:: Dataset excerpt
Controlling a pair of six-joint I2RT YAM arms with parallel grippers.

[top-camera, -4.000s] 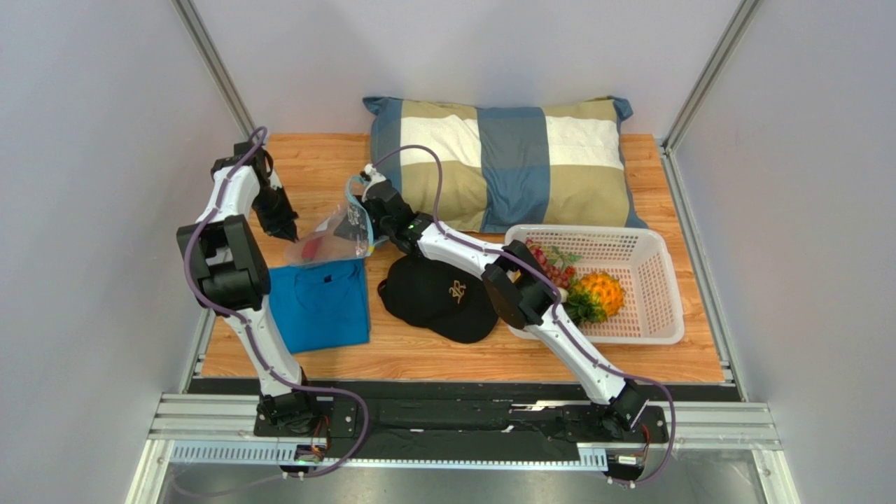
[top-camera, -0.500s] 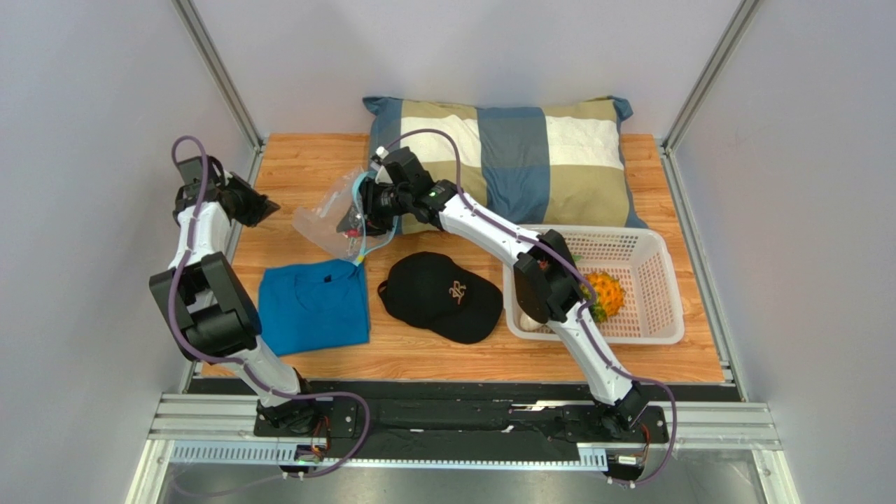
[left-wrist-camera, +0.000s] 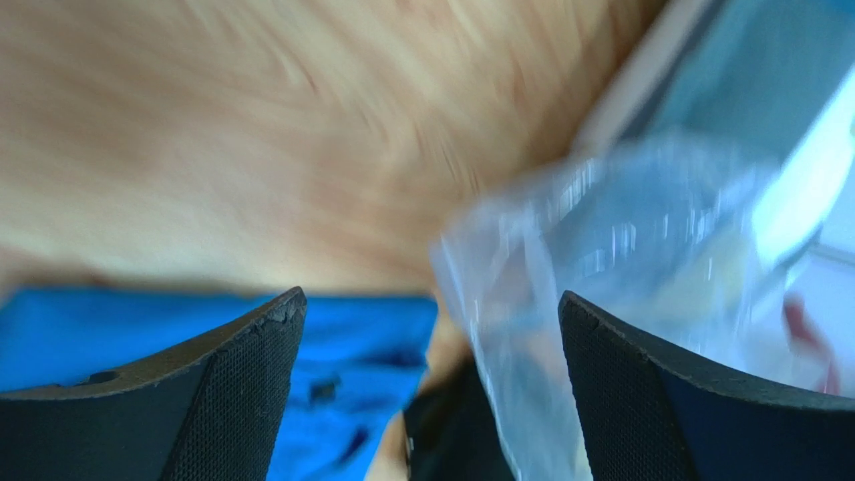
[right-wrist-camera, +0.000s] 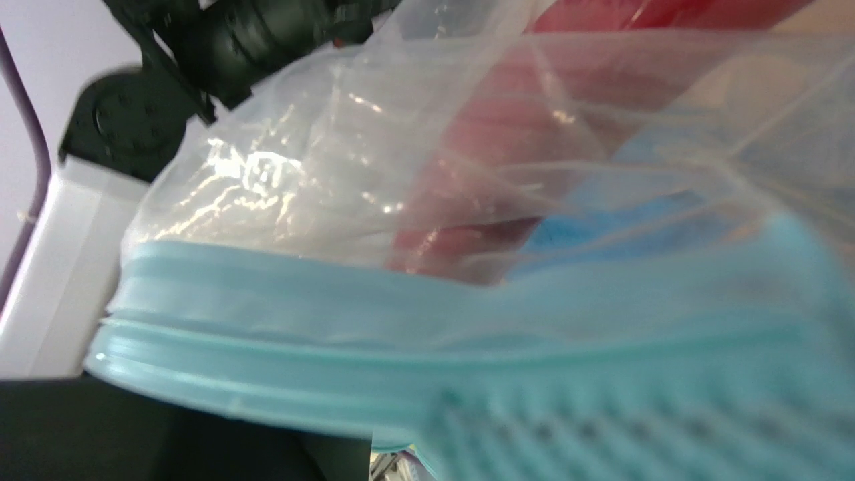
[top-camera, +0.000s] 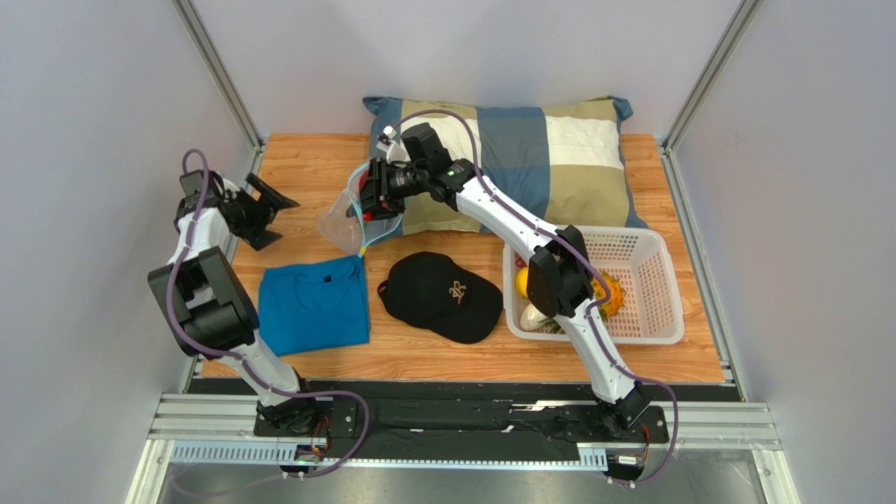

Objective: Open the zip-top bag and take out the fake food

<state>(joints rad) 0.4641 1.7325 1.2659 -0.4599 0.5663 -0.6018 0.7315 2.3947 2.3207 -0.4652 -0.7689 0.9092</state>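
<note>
Right arm reaches far across the light wooden table [top-camera: 305, 158]. The right gripper [top-camera: 377, 196] holds the clear floppy plastic zip-top bag [top-camera: 342, 218] up off the wood, in front of the blue-and-beige checked pillow [top-camera: 526, 158]. The pouch hangs from it to the left, mouth end at the gripper. My read is that it's held high so the contents slide or can be tipped out.

In the right wrist view the light teal zip strip [right-wrist-camera: 401, 331] fills the frame right at the camera. A red plastic piece [right-wrist-camera: 482, 200], likely the chili, shows through the film, so the bag isn't empty yet.

The white plastic mesh basket [top-camera: 657, 284] sits at right. It holds the orange pineapple [top-camera: 613, 294], the yellow lemon [top-camera: 522, 281] and the cream-white long vegetable [top-camera: 536, 315]. Most of the food looks unloaded, and the red piece is what's left.

Right gripper: its fingers are not clearly visible in its own view, hidden by the strip. The bag hangs from it in the top view, so I judge it clamped on the bag at the zip edge.

Left gripper [top-camera: 265, 207]: spread wide and holding nothing. Its black padded fingers [left-wrist-camera: 241, 401] frame bare wood and touch nothing. It sits well apart from the bag, at the left edge of the table. In the left wrist view the bag is blurred, out ahead and to the right. It seems parked clear so the right arm can carry the bag alone.

Bystanders: a folded bright blue shirt [top-camera: 313, 307] and a black baseball cap [top-camera: 436, 294] lie side by side near the front, under and just below the hanging bag.

Next is probably to carry or tip the bag so the red piece drops out. The risk is that the floppy film folds and traps it.
</note>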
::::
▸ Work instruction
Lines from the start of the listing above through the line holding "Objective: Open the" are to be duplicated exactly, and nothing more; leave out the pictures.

▸ Response area
Controlling a pair of six-joint I2RT YAM arms with parallel grippers.

[top-camera, -4.000s] 
[top-camera, -0.500s] 
[left-wrist-camera, +0.000s] 
[right-wrist-camera, +0.000s] 
[top-camera, +0.000s] 

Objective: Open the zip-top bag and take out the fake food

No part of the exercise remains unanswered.